• _THE TASK_:
Please give again, word for word, the lines that lie between the start of the listing below and the line with "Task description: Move", both included.
Top of COLLECTED MATERIAL
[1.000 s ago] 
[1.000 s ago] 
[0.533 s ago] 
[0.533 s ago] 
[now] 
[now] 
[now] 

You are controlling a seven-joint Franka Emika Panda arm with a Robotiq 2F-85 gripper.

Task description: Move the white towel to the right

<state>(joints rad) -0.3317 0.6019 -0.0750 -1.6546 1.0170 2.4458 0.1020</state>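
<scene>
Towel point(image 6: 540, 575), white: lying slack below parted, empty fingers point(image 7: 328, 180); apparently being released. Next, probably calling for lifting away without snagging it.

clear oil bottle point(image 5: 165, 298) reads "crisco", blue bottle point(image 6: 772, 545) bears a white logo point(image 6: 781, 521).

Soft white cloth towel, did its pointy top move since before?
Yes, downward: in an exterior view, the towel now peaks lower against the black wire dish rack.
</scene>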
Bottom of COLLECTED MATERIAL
• _RESULT OF THIS TASK_:
[1.000 s ago] 
[1.000 s ago] 
[0.533 s ago] 
[0.533 s ago] 
[now] 
[now] 
[now] 

You are controlling a seven-joint Franka Emika Panda arm with a Robotiq 2F-85 gripper.

Task description: Move the white towel to the right

Reply complete, and nothing else is required.